The whole “getting to know your unit” concept brings me to what I believe to be the most important aspect when deciding whether to pick up overtime. It worries me to no end when brand new nurses two weeks post NCLEX are picking up four and five shifts a week. Even nurses a few months into it. I urge you all to give yourselves time; you are adjusting to far more than you realize. The biggest harm I think we can do to our patients as nurses is not taking care of ourselves. There is obvious harm like forgetting a med, but the biggest harm is when stress builds up, and fatigue piles on, and before you know it, your attitude about your patients, your mission, and your duty has changed for the worse. It doesn’t happen overnight; it happens over time. Just be mindful. Know your boundaries, and take your time. Quite honestly, even nurses with ten years of experience scare me when they pick up five or six consecutive shifts. There is no rush whatsoever for overtime. If you’re a new grad you likely have 40+ years for overtime anyway!

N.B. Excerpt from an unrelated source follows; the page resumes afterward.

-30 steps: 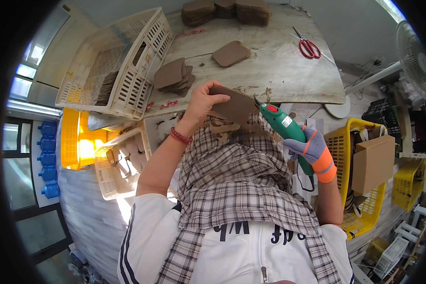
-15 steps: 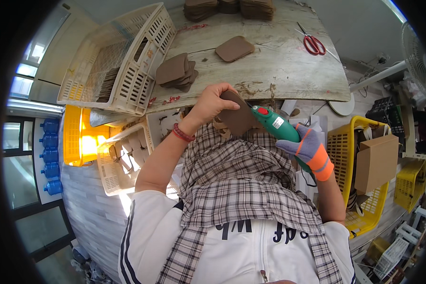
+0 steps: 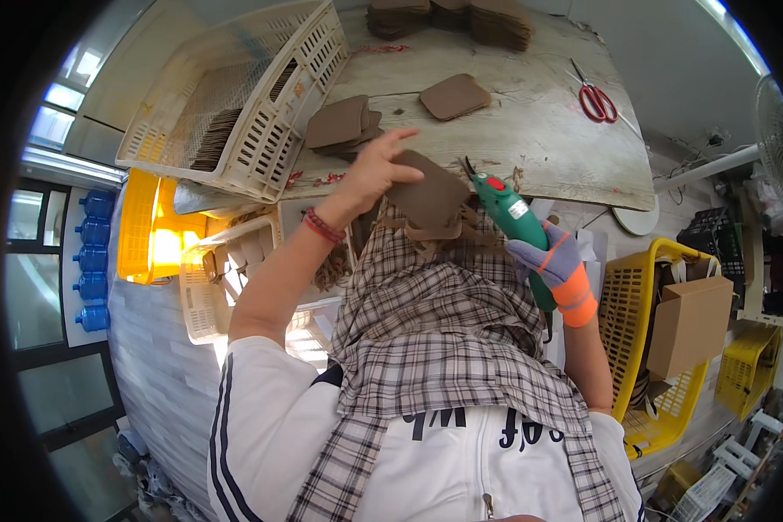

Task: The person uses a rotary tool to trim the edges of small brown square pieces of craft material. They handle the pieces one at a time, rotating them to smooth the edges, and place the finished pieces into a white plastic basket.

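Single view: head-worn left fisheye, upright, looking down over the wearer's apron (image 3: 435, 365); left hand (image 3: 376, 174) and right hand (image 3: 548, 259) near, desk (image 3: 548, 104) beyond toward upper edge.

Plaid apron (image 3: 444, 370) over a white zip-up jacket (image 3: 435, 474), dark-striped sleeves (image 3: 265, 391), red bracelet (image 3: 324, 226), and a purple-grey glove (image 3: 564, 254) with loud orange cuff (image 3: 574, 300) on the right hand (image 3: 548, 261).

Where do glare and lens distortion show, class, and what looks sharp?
Head view: sunlight washes out part of the leftmost yellow crate; head view: the right edge of the table bows; head view: the green tool looks fairly sharp.
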### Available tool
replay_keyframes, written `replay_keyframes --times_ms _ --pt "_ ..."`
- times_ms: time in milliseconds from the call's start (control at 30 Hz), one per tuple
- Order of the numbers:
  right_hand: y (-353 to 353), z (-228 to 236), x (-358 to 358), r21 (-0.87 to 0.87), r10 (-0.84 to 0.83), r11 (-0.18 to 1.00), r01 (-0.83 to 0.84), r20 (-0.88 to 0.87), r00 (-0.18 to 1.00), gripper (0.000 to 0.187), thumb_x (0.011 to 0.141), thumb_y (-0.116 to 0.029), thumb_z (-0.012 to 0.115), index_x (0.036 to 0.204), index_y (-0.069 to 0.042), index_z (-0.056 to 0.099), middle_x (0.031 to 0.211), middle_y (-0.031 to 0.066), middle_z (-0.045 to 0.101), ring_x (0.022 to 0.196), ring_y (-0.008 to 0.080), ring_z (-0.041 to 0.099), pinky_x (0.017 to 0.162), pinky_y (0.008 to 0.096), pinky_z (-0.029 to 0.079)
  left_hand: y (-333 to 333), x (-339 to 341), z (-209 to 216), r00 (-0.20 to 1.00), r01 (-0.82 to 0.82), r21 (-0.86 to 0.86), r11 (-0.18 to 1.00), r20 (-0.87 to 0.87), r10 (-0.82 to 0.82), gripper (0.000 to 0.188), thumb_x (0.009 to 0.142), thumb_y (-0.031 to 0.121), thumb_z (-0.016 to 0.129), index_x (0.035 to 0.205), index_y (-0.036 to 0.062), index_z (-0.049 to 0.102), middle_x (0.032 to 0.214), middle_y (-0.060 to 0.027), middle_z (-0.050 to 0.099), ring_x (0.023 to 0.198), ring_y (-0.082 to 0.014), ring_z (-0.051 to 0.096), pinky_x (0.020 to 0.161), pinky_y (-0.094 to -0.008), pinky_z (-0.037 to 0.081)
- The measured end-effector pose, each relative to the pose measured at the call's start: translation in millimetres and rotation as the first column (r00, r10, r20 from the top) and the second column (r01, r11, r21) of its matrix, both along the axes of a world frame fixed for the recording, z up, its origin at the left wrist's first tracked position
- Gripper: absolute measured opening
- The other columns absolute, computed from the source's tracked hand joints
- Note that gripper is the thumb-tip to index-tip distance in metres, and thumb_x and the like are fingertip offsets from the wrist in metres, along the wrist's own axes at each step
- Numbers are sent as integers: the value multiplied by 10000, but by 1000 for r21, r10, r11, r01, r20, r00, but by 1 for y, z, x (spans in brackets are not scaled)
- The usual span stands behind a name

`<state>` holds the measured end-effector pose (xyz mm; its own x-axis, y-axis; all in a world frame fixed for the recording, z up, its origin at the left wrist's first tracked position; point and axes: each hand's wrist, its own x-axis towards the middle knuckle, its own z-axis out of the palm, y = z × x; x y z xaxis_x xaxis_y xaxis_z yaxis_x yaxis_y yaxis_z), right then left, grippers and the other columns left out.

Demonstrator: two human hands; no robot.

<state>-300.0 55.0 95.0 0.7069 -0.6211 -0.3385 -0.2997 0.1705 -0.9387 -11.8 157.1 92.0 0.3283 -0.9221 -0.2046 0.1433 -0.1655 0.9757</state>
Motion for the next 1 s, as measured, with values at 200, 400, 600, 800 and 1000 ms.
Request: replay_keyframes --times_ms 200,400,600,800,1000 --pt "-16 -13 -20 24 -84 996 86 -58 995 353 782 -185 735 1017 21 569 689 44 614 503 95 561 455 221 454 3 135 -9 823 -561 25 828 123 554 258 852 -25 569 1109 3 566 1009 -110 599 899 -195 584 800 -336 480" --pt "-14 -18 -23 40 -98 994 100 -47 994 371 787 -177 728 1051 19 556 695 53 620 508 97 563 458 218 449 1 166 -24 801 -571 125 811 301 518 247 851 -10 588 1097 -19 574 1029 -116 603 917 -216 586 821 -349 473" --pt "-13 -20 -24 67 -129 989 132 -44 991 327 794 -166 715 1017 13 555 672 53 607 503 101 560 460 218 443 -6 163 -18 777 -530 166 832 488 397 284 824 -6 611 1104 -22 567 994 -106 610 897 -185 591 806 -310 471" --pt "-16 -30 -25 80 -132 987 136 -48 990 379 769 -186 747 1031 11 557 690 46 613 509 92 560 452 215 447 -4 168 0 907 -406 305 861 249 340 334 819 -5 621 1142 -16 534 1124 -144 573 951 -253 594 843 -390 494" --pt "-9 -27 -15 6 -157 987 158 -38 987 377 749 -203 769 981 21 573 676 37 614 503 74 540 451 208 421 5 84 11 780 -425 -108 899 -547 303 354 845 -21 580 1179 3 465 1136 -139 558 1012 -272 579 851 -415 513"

And finally, your motivation for picking up extra. Watch out for becoming dependent on overtime. I personally am guilty of this to the extreme. It’s really easy to plan a few trips and pay for them with overtime, but ideally you’re not paying for your car payment or your rent with extra shifts. Make sure you are living within the means of your normal paychecks and using any extra cash for trips, treats, holidays, etc.
So, I didn’t end up following that nurse’s advice after all. I do pick up overtime. Sometimes I pick up a lot. Ultimately, I had to use discretion about who I took advice from and what their role is. This nurse happened to have a wife and three kids at home, which isn’t my current situation. Be mindful of who you’re speaking to. In fact, be mindful of my advice! Maybe my situation isn’t the same as yours right now. Talk to people who are in similar situations as yourself or who have been in your place. Find out what works for them and sit down and think through the benefits and risks for yourself.
While we may all be nurses, we’re all different. And worst case scenario, you’re just not sure if it’s right for you, then give it a try! One shift wont hurt. See how you feel and go from there.